Evaluation of factors that affect embryonic loss in dairy cattle.

Author information

1
Caine Veterinary Teaching and Research Center, University of Idaho, Caldwell, ID 83607, USA.

Abstract

OBJECTIVE:

To identify potential risk factors for embryonic loss before 35 to 42 days of gestation in dairy cattle.

DESIGN:

Prospective observational study.

ANIMALS:

381 cows.

PROCEDURE:

Body condition score was determined at the time of artificial insemination (AI; day 0) and on days 20, 23, and 27 and between days 35 and 41; serum progesterone concentration was measured on days 0; 20 or 21; and 23, 24, or 25. Cows were excluded from analyses if day 0 serum progesterone concentration was > or = 1.0 ng/mL and classified as pregnant on day 23 if serum progesterone was > 1.5 ng/mL on day 20 or 21 and day 23, 24, or 25. Cows were examined via transrectal ultrasonography on day 27 or 28 and rectally palpated for pregnancy on days 35 to 41.

RESULTS:

39% of cows that were pregnant on day 23 lost their embryo by day 27, and 18% of cows that were pregnant on day 27 or 28 were not pregnant on days 35 to 41. Breeding a pregnant cow posed the greatest risk for embryonic loss at both time periods.

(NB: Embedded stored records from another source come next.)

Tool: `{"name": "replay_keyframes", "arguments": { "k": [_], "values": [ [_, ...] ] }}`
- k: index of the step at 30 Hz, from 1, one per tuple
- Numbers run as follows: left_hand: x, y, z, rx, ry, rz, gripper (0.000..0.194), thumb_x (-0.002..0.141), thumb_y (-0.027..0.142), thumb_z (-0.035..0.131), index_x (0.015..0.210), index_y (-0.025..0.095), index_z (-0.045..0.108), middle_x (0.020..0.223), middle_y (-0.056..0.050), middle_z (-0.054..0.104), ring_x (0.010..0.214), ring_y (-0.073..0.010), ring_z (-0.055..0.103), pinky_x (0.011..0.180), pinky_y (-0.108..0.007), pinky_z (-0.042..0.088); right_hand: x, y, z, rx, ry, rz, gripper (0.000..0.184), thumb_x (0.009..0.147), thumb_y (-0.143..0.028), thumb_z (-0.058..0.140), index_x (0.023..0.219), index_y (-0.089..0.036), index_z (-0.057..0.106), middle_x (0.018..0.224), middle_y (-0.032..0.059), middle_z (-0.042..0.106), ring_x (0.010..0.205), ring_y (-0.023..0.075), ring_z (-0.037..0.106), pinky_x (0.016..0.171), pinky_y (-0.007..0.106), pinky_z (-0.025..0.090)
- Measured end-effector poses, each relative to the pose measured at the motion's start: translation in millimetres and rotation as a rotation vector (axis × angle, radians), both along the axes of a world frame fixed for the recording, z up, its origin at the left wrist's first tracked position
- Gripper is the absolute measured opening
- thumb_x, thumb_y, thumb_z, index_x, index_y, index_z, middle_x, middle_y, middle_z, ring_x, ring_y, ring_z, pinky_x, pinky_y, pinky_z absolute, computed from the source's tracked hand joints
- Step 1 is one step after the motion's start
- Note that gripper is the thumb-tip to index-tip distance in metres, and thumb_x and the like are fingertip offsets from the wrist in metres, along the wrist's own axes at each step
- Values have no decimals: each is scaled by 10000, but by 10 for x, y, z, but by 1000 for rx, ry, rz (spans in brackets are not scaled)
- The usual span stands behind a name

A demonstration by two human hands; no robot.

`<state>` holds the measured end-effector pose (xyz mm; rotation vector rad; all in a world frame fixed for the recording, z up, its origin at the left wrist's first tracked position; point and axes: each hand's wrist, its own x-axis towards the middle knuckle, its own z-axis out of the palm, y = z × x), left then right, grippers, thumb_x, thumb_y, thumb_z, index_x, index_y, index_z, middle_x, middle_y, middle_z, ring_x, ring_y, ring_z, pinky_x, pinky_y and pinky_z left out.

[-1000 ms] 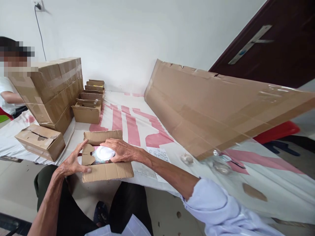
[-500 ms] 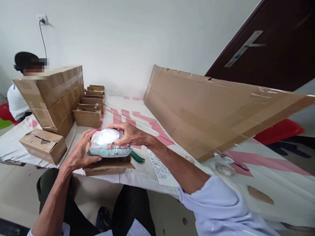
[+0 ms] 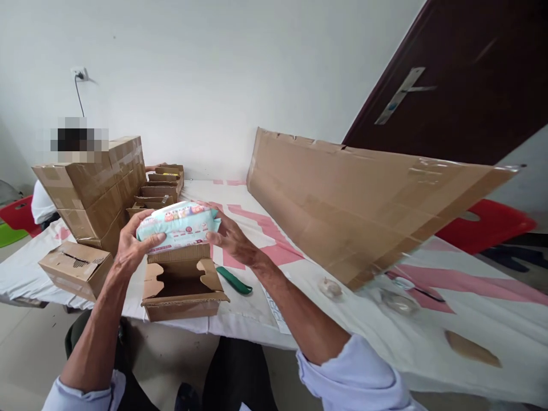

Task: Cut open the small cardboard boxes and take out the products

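Observation:
Both my hands hold a soft pale-green pack of wipes in the air above a small open cardboard box. My left hand grips the pack's left end, fingers curled round it. At the pack's right end my right hand presses with fingers closed on it. The box stands at the near edge of the table, its flaps up and nothing visible inside. A green-handled tool lies just right of the box.
A stack of taped cartons and several small open boxes stand at the left rear, with one closed box near the edge. A large flattened cardboard sheet leans across the right. Another person sits behind the cartons.
The pack of wipes came up out of the small box and is now held higher, tilted on edge. My left hand moved from the box flap to the pack.

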<state>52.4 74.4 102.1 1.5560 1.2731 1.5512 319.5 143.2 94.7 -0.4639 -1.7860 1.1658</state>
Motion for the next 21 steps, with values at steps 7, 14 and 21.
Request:
{"name": "replay_keyframes", "arguments": {
  "k": [7,14,21],
  "values": [
    [-109,219,102,9,119,-64,924,583,478,1005,1382,205,631,1304,-110,730,1212,-357,676,1017,-446,566,-426,227,-311,-274,225,-83,719,829,-762,710,1314,-234,658,1209,85,763,1129,317,715,966,472,623],
    [-243,547,-264,-103,90,-105,967,550,421,993,1395,131,624,1383,-178,717,1316,-402,634,1124,-492,494,-605,474,-645,-424,183,-117,736,781,-779,709,1231,-198,693,1115,100,800,1091,311,741,895,442,643],
    [-206,638,-382,-138,104,-164,834,630,515,960,1329,146,693,1354,-161,751,1328,-423,635,1121,-493,503,-615,503,-682,-381,161,-100,729,818,-826,667,1216,-217,724,1061,86,817,1089,304,745,915,434,629]
  ]
}}
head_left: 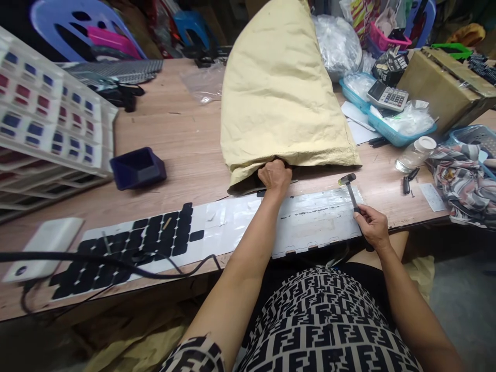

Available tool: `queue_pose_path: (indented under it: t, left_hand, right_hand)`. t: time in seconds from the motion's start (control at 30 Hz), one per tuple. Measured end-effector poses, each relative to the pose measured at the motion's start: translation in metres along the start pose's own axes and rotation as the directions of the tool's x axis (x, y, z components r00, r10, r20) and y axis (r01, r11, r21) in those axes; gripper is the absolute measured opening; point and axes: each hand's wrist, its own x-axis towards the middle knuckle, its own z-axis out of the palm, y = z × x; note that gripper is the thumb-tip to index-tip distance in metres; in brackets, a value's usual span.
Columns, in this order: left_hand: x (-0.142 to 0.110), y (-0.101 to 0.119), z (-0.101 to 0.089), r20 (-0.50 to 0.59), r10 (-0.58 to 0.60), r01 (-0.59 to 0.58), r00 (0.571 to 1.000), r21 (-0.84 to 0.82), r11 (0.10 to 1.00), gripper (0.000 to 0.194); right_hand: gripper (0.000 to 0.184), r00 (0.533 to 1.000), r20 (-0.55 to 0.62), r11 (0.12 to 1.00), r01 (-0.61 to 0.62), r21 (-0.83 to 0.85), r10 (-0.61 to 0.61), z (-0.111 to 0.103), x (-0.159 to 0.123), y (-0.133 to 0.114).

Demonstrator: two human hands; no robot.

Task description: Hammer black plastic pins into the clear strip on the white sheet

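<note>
A large pale yellow sack [287, 98] lies across the table with its open mouth towards me. My left hand [276, 176] is closed at the rim of that mouth, gripping the edge; its fingertips are partly hidden. In my right hand [372, 226] is a small hammer [351, 192], held by its dark handle. The hammer's head is over the right end of a white board [315, 217] along the table's front edge. Left of my forearm, several black rounded pieces [155, 232] sit in rows on a white sheet [217, 219].
A dark blue bin [138, 169] and a white plastic rack [50, 108] stand left. A white power bank [44, 248] has a black cable [127, 269] crossing the front. At right are blue baskets [406, 137], a calculator [387, 96], a jar [416, 154], a cardboard box [442, 85] and cloth [461, 178].
</note>
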Motion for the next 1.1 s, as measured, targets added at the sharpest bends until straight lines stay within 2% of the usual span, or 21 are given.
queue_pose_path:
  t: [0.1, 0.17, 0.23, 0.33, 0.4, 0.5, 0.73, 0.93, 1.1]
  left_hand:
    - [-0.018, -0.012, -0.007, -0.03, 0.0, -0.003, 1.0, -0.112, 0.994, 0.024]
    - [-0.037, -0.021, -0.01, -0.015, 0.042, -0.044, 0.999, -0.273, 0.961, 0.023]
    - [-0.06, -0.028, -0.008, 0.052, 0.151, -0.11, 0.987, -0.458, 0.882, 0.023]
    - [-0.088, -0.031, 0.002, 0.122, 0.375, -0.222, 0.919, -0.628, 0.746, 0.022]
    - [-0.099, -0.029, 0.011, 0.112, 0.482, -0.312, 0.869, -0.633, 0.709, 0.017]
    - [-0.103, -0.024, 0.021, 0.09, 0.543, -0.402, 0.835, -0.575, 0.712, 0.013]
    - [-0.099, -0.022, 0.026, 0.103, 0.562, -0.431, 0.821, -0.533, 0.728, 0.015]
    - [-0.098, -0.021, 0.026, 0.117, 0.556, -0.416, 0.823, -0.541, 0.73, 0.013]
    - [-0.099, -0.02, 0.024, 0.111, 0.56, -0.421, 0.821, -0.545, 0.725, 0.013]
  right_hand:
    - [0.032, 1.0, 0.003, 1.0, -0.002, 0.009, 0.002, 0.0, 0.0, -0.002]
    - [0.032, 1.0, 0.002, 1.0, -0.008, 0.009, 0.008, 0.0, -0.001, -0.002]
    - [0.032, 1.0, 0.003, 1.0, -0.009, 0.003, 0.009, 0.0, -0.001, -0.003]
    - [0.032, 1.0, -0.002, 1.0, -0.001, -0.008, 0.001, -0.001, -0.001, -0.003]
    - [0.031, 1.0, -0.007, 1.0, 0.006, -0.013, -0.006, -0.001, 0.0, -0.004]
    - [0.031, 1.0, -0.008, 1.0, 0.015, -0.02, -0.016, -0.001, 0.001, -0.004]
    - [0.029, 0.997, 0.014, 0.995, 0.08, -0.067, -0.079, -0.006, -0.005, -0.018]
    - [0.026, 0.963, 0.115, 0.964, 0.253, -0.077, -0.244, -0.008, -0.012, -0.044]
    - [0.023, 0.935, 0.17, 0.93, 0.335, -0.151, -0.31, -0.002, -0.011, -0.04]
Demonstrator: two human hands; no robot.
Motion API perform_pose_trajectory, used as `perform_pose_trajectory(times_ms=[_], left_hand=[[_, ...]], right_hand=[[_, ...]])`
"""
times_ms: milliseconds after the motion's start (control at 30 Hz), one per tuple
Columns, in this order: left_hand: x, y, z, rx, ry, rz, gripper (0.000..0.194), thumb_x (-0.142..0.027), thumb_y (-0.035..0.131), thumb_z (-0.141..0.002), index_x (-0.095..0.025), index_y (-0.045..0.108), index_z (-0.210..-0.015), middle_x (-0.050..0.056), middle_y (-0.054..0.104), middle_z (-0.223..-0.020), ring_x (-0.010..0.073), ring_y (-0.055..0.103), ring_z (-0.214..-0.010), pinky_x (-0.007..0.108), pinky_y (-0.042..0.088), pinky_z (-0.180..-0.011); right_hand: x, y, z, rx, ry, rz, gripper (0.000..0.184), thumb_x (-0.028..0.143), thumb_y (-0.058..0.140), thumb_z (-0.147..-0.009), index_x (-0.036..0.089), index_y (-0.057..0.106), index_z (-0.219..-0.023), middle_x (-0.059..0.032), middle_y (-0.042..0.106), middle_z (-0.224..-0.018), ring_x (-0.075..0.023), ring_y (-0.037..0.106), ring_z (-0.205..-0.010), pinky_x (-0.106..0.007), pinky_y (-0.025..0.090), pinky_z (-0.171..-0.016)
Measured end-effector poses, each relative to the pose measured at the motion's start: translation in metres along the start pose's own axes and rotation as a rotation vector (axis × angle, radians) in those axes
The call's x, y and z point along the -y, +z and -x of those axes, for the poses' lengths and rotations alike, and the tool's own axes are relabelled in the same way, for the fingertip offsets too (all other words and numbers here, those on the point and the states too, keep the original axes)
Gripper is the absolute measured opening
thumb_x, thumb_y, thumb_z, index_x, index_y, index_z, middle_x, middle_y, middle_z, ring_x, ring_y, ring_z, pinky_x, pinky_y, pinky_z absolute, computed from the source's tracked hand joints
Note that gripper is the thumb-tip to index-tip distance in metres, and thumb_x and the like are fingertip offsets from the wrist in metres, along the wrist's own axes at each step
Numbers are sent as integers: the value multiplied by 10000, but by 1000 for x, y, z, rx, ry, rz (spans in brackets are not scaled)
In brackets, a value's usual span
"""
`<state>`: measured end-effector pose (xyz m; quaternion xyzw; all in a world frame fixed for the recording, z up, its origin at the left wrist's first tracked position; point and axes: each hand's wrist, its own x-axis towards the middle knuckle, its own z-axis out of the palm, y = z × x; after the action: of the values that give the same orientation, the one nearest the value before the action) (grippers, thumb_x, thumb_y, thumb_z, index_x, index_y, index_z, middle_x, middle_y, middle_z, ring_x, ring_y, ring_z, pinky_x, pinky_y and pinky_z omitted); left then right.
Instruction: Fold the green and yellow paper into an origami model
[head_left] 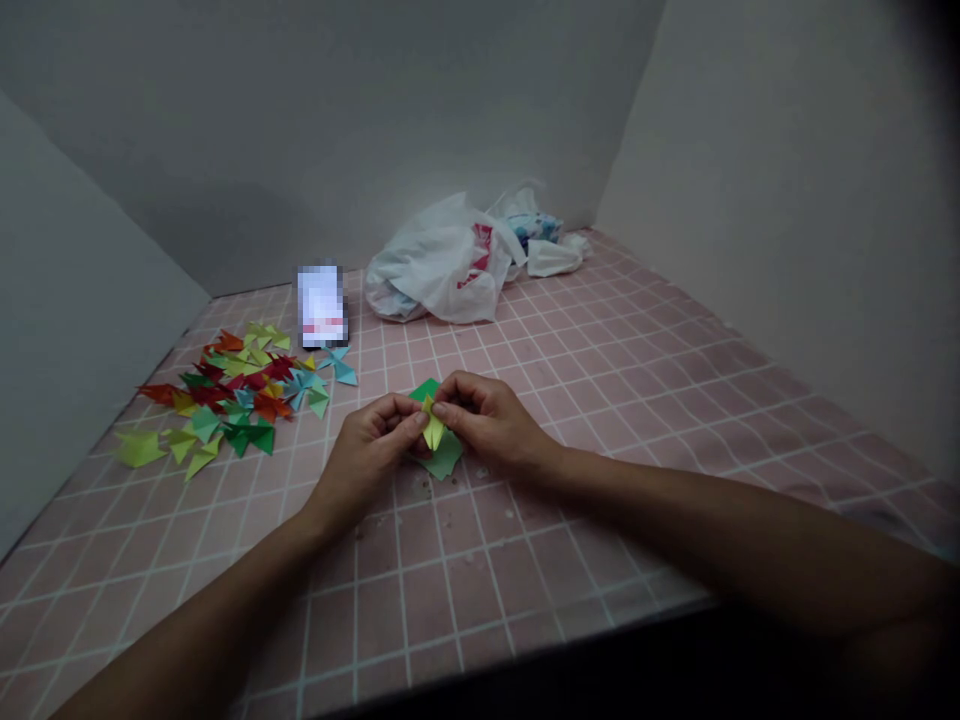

Mean serum progesterone concentrations on day 21 or 22 and day 23, 24, or 25 were lowest for cows that lost an embryo between days 24 and 28. Cows with a linear somatic cell count score > 4.5 before AI were twice as likely to lose the embryo by 35 to 41 days, compared with cows with a score < 4.5.

CONCLUSIONS AND CLINICAL RELEVANCE:

Results suggest that embryonic loss could be reduced by more accurate estrus detection, reducing mastitis, and strategies to improve progesterone concentration after breeding.

PMID:
15825738
[Indexed for MEDLINE]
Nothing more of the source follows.